In the past, among the Hindu community, every occupation from street sweeping to the priesthood was traditionally performed by a specific caste. The situation has changed today, as more people have moved into the cities and taken advantage of new opportunities. Many now aspire to hold professional jobs.
Most Indians work on the land. Since independence, the "green revolution," has introduced new, high-yield varieties of wheat and rice, and increased the use of fertilizers and irrigation. India has become a major exporter of rice, wheat, oilseed, cotton, jute, tea, sugarcane, fruit and vegetables, cattle, milk, poultry and fish. Despite agricultural improvements, India's population is growing, and over one-third suffers from malnutrition; many farmers are unable to make a living, and thousands move to cities to look for work. Children may also have to contribute to family finances by doing small jobs on city streets, or working in carpet- and silk-weaving factories.

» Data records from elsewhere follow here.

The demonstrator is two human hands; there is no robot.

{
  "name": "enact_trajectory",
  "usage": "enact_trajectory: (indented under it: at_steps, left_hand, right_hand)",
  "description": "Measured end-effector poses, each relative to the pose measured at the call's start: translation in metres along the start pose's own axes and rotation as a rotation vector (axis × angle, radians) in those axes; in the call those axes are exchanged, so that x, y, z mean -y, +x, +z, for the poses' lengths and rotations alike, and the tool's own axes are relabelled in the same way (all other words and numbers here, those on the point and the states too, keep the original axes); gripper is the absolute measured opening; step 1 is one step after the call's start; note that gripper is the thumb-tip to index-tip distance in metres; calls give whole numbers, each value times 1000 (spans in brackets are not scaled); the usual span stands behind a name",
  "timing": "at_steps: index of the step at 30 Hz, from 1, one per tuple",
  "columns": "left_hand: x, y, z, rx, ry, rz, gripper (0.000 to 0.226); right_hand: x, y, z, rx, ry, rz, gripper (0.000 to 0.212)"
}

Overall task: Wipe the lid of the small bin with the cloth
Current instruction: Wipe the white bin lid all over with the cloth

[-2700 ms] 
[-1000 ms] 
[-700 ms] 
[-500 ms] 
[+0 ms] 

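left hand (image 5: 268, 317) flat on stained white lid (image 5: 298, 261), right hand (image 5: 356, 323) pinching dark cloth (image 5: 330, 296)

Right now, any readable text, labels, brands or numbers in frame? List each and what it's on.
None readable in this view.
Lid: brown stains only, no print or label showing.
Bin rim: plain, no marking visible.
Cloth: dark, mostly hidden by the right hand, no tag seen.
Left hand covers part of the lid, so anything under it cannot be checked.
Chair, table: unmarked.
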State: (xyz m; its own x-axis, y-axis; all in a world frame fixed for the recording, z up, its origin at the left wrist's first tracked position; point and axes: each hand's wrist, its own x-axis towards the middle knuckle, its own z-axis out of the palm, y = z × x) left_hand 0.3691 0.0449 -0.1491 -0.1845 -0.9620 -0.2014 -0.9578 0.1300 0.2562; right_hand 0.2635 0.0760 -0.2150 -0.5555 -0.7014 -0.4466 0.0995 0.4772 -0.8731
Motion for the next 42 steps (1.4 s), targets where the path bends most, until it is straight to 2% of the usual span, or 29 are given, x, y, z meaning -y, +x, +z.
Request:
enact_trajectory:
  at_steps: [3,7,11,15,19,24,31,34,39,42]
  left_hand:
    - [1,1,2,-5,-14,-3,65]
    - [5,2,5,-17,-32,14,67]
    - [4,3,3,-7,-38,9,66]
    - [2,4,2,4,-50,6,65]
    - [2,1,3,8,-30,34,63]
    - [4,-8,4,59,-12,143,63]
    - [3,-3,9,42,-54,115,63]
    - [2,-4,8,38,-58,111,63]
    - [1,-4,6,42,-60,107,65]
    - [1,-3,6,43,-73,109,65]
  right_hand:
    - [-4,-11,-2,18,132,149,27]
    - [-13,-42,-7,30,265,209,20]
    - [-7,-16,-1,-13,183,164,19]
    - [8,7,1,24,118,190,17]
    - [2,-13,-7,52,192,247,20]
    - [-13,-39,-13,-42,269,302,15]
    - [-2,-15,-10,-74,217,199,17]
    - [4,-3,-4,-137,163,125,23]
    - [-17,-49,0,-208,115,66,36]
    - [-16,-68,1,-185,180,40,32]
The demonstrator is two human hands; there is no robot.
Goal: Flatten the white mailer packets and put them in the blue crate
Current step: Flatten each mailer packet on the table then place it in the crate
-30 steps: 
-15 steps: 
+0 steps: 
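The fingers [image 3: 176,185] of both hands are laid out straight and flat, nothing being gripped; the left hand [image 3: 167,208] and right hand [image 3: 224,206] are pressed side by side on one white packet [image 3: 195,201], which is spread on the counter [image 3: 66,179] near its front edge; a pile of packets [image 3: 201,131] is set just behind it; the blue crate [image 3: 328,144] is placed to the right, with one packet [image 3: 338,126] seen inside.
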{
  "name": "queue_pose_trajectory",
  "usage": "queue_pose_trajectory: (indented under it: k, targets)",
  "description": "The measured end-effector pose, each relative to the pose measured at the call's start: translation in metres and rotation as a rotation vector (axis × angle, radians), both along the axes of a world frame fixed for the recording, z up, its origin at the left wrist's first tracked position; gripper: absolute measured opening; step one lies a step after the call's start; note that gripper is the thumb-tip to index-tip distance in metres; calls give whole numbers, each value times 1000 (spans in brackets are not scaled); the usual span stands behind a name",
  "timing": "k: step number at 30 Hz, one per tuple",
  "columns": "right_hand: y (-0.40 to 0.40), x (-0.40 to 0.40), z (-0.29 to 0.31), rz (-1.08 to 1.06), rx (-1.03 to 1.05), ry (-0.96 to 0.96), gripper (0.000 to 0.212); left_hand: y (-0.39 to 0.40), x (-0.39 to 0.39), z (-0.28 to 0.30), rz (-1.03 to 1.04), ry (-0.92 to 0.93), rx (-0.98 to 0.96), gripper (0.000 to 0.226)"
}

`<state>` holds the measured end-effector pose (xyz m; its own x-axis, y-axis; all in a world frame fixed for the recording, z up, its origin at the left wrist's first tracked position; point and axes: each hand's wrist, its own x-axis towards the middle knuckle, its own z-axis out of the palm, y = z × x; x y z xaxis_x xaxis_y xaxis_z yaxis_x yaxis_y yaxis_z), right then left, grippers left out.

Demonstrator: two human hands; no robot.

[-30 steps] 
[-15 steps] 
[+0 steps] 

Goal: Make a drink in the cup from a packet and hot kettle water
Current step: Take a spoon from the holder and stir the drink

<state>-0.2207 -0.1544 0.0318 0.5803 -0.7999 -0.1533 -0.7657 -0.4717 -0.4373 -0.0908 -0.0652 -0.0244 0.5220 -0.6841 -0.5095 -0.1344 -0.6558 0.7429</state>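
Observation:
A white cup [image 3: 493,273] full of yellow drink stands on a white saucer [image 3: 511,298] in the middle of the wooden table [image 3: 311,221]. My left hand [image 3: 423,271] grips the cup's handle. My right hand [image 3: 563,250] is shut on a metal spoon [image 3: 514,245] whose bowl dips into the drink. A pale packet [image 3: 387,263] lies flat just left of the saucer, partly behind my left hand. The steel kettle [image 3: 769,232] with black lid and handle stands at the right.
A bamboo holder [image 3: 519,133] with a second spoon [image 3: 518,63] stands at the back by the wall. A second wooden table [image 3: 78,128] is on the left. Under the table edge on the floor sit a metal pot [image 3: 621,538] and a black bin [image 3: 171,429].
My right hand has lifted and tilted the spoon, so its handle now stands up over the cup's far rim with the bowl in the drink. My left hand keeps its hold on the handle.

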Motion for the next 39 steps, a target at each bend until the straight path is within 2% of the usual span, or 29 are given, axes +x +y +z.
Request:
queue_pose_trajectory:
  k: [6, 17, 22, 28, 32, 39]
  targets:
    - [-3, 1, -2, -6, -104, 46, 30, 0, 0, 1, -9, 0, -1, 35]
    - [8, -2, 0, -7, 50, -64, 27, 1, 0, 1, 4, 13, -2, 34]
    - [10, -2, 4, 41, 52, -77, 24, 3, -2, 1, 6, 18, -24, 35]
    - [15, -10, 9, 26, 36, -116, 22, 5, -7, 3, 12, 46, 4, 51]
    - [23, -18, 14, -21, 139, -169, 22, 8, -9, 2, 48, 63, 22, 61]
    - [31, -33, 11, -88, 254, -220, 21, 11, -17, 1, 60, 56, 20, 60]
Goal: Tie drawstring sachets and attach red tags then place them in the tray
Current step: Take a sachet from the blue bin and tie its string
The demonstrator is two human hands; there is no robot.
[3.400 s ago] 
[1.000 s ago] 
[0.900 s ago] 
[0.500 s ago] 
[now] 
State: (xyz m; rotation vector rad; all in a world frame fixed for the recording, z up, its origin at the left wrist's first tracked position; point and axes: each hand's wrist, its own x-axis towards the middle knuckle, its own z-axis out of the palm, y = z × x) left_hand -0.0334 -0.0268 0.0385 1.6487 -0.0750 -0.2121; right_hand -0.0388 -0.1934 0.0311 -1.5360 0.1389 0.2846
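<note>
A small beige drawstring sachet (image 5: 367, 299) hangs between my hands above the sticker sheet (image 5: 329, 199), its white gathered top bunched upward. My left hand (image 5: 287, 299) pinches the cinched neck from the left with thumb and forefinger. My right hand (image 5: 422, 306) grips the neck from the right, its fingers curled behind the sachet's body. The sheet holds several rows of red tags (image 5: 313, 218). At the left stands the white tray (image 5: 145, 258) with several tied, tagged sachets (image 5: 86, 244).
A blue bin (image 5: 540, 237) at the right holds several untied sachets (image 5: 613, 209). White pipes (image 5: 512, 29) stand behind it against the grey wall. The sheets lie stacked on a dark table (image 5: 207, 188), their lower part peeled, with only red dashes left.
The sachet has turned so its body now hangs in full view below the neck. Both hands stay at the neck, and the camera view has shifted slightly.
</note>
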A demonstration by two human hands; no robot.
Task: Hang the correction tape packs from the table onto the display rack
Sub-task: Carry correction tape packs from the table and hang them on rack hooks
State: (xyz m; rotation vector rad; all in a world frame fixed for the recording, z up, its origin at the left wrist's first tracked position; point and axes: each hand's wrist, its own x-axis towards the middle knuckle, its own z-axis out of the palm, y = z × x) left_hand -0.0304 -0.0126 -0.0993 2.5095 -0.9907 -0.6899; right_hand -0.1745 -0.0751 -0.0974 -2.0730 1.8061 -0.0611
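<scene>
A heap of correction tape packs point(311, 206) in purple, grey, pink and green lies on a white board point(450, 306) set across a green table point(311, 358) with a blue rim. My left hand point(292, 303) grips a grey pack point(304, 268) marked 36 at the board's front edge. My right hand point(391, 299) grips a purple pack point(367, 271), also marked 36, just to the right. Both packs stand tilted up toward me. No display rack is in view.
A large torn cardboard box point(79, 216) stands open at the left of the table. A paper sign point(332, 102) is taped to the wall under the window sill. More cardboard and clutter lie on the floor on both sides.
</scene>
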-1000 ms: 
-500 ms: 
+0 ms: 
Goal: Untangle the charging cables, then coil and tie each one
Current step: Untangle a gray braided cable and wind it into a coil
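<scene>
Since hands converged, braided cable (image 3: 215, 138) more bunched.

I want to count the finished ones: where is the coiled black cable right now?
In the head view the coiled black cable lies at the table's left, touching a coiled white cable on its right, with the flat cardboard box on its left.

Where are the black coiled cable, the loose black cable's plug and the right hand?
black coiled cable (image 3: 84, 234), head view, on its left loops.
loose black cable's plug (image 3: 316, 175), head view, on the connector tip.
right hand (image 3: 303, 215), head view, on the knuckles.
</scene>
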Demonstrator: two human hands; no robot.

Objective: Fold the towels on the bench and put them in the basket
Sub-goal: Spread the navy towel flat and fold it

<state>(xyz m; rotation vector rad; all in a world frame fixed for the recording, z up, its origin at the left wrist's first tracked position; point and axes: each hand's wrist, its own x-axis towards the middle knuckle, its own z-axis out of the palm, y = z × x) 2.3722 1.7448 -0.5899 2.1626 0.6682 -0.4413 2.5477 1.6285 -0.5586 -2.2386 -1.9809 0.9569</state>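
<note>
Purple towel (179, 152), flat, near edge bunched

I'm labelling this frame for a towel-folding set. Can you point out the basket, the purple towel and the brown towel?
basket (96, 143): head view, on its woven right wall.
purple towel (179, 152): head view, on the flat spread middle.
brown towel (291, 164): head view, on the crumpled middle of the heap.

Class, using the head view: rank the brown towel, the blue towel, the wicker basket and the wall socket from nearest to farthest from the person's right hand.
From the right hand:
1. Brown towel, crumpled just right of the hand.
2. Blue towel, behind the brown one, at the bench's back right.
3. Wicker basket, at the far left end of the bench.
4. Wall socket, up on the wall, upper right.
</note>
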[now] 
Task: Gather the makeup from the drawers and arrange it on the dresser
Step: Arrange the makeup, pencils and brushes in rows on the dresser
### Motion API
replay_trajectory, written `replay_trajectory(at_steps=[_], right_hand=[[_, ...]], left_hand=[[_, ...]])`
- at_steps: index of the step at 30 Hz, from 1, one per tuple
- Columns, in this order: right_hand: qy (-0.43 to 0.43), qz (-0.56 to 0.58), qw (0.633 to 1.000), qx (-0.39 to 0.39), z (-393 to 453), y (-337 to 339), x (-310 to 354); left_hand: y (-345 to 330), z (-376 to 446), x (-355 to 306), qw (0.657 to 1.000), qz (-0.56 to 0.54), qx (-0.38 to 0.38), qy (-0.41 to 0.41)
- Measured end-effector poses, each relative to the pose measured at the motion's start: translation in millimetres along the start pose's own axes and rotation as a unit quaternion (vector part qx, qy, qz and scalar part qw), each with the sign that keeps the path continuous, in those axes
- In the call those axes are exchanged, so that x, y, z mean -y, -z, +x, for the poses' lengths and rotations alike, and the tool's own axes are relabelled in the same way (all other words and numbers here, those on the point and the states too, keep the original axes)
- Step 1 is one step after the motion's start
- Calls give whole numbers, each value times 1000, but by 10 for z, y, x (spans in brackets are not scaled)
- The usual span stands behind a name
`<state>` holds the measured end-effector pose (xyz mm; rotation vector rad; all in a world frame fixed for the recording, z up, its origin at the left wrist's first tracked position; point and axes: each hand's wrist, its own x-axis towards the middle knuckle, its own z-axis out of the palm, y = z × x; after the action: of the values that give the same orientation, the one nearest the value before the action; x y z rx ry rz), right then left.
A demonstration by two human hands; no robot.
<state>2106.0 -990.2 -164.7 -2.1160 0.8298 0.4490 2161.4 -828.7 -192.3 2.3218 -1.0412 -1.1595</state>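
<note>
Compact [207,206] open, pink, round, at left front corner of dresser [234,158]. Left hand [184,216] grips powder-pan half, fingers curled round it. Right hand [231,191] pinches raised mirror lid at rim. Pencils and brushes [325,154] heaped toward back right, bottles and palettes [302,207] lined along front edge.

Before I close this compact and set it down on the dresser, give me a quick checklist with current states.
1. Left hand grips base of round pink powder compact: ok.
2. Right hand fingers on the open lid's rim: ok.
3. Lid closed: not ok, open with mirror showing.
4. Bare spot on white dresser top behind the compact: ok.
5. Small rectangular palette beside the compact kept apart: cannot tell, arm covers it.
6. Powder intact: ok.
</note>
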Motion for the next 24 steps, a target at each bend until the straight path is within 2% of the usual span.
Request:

India is one of the world's leading industrial nations. Many large-scale enterprises are government owned, though privatization is increasing. The manufacturing sector produces computer software, textiles, jewellery, chemicals, steel, machinery and leather. The forestry industry is a leading producer of fuelwood and charcoal. India's workforce is generally highly skilled and underemployed. Consequently, many North American and European companies have established factories and development centres in India, where operation costs are lower.
Small business is particularly dynamic in India; many people set up their own business, which may be something as small as a shoeshine stand or handicraft business, or as ambitious as an international import-export company. Women's economic participation has been increasing, not only in professions in the cities, but also in rural areas, where independent and co-operative businesses owned and run by women are beginning to flourish.